* _Work item_
Return the lines below that contain "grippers".

....................

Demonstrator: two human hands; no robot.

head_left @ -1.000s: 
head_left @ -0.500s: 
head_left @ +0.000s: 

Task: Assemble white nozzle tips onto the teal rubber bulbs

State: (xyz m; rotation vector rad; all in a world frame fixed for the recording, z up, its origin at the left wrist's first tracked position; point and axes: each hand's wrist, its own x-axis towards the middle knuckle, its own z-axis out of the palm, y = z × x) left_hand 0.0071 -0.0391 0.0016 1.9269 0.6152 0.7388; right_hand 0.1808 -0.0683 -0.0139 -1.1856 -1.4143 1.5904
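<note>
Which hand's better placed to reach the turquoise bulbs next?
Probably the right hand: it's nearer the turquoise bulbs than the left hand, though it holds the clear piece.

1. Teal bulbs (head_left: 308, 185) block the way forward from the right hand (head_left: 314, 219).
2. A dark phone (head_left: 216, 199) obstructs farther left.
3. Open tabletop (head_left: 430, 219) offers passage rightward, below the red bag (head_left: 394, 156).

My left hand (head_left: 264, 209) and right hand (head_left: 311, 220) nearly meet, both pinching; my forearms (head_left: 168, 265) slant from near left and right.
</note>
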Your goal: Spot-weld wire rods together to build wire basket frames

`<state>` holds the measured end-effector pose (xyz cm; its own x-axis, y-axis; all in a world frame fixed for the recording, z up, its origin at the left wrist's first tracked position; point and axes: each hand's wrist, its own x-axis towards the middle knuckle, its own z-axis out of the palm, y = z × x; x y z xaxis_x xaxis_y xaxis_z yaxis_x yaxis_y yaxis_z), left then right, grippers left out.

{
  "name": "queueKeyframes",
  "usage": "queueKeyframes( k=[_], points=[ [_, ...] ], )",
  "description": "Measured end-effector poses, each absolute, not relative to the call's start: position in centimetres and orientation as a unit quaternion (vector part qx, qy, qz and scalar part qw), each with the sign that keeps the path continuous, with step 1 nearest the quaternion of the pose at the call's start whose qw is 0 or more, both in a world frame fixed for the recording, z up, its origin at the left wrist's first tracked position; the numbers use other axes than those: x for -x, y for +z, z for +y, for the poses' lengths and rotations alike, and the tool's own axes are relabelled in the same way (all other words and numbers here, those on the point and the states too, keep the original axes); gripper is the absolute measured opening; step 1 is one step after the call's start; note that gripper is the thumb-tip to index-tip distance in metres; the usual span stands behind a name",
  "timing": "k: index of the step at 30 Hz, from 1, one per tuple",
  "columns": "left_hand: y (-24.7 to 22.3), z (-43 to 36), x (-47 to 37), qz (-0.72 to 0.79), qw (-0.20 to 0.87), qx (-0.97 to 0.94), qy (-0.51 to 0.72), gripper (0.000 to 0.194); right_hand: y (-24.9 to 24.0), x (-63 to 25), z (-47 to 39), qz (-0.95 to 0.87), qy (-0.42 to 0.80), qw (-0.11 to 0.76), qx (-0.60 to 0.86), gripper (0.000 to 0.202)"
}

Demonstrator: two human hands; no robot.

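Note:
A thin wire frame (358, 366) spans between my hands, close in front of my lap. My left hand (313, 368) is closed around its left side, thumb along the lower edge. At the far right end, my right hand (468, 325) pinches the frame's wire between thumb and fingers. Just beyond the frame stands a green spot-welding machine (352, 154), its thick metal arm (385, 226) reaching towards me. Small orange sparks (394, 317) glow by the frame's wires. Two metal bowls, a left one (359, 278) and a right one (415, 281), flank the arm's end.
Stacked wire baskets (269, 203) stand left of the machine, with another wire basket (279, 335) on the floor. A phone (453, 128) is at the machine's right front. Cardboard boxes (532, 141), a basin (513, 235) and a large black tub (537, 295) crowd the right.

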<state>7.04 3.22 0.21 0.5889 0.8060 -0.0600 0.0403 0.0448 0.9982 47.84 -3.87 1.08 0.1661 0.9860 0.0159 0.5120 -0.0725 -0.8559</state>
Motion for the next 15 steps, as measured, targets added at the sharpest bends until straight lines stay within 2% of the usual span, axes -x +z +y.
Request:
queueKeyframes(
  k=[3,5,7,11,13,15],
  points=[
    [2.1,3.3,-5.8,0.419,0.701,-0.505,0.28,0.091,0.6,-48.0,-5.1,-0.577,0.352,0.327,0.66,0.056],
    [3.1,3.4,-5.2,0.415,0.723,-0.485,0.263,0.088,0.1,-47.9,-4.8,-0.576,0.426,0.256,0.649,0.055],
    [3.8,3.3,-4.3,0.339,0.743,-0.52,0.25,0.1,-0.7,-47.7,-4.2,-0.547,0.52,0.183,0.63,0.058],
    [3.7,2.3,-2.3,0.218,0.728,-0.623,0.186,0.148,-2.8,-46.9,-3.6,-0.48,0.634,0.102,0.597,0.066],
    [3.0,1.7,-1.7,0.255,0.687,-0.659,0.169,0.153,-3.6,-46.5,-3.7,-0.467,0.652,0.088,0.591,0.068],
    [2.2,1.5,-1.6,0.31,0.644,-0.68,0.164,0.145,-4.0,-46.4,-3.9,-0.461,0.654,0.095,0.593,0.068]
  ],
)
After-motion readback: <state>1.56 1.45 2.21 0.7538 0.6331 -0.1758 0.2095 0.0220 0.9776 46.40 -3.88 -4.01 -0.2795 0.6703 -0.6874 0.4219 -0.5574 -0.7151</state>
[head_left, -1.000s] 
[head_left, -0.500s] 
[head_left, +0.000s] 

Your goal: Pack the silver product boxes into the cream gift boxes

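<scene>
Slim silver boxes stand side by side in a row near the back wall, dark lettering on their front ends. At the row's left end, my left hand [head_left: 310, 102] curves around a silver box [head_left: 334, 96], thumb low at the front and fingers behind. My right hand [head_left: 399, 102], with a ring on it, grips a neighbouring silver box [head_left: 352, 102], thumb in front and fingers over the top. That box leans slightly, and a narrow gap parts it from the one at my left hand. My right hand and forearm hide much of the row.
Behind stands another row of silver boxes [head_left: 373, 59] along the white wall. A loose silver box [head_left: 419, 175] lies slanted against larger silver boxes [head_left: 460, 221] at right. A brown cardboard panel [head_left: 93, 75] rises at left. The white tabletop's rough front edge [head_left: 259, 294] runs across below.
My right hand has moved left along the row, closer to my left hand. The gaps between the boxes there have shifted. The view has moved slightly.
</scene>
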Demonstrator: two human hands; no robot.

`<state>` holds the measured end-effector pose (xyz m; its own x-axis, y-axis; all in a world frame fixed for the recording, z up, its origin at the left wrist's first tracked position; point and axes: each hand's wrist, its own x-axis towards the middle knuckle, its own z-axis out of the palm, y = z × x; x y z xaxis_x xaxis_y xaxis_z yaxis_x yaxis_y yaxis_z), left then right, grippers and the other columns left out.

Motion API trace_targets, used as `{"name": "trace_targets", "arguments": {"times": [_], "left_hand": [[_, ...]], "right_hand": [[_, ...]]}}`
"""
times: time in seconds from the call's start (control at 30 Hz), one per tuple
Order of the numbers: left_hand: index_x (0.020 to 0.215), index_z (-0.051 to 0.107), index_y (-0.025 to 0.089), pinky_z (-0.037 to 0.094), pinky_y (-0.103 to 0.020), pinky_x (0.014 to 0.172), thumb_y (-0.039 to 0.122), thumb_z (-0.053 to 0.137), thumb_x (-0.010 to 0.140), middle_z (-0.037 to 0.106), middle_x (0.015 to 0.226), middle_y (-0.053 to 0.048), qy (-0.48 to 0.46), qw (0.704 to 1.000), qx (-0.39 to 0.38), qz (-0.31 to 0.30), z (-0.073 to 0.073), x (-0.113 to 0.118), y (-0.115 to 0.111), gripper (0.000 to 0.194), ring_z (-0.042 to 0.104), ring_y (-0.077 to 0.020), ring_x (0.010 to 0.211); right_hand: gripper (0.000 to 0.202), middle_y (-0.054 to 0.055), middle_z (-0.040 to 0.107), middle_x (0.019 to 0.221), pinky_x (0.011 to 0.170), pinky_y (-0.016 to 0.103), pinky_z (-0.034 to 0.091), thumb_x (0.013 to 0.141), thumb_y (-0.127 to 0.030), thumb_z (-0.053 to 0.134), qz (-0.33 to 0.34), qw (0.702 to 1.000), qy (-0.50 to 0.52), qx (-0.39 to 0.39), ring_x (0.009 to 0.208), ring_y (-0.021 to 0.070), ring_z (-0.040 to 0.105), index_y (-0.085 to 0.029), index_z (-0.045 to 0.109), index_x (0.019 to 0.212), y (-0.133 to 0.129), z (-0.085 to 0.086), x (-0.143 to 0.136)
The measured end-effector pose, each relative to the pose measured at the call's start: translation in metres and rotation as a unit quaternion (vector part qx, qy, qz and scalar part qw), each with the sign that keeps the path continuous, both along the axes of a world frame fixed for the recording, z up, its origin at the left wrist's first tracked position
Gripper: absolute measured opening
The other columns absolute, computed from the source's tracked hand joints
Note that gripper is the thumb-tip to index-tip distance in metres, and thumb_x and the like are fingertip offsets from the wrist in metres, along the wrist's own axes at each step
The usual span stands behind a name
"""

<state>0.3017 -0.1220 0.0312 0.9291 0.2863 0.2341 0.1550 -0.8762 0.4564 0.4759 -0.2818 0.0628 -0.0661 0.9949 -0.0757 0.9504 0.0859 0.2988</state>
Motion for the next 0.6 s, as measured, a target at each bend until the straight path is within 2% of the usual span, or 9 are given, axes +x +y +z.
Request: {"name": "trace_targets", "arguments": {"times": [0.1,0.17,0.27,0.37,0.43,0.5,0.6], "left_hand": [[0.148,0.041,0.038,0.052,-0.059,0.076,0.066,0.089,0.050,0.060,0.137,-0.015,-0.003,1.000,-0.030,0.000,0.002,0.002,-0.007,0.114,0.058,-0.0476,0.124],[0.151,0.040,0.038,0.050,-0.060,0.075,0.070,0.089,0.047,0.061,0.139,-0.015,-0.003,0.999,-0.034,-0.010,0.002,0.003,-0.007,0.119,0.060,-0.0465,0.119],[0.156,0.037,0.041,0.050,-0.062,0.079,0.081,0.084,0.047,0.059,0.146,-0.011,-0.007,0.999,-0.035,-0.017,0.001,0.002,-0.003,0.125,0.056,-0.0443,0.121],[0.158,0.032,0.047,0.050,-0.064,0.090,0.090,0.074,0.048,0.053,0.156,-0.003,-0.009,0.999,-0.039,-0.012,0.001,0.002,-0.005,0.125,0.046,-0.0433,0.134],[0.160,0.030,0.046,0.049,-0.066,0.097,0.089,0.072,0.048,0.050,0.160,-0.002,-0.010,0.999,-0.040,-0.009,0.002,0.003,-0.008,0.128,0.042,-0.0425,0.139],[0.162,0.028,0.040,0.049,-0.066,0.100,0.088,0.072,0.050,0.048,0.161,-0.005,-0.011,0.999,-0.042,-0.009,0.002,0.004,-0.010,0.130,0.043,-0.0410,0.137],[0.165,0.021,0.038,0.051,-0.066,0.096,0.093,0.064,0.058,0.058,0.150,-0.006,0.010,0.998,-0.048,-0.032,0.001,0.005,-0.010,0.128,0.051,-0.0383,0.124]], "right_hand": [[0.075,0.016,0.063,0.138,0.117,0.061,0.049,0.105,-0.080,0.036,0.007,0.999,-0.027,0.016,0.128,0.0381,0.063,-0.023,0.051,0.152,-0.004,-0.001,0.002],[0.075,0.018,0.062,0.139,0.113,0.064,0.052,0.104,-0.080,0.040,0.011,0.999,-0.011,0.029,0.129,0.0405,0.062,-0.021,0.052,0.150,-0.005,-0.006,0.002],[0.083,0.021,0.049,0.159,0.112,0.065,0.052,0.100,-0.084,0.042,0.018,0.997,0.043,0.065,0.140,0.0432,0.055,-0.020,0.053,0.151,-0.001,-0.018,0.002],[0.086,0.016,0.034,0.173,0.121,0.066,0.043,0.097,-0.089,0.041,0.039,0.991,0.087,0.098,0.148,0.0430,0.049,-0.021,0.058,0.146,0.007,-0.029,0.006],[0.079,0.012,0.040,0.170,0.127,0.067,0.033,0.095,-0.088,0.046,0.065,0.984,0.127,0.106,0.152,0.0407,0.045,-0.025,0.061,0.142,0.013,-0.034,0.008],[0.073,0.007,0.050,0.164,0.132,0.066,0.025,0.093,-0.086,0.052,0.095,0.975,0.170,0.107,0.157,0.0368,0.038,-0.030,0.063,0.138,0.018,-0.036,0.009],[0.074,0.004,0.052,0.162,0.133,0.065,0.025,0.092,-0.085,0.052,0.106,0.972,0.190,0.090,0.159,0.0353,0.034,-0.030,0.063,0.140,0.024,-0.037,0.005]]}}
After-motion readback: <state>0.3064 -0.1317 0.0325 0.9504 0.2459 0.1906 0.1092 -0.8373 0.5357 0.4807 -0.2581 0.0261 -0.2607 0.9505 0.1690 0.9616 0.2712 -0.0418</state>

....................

* _Problem solution_
`<state>` holds the measured end-effector pose (xyz cm; its own x-axis, y-axis; all in a world frame fixed for the recording, z up, its origin at the left wrist's first tracked position; point and axes: each hand's wrist, its own x-axis towards the middle knuckle, its own z-axis out of the palm, y = z × x; x y z xaxis_x xaxis_y xaxis_z yaxis_x yaxis_y yaxis_z), left then right, grippers left out.
`<state>` holds the measured end-effector pose (xyz m; its own x-axis, y-axis; all in a world frame fixed for the recording, z up, its origin at the left wrist's first tracked position; point and axes: each hand's wrist, its own x-axis towards the middle knuckle, its own z-axis out of the palm, y = z × x; x y z xaxis_x xaxis_y xaxis_z yaxis_x yaxis_y yaxis_z), left then right, grippers and the other columns left out.

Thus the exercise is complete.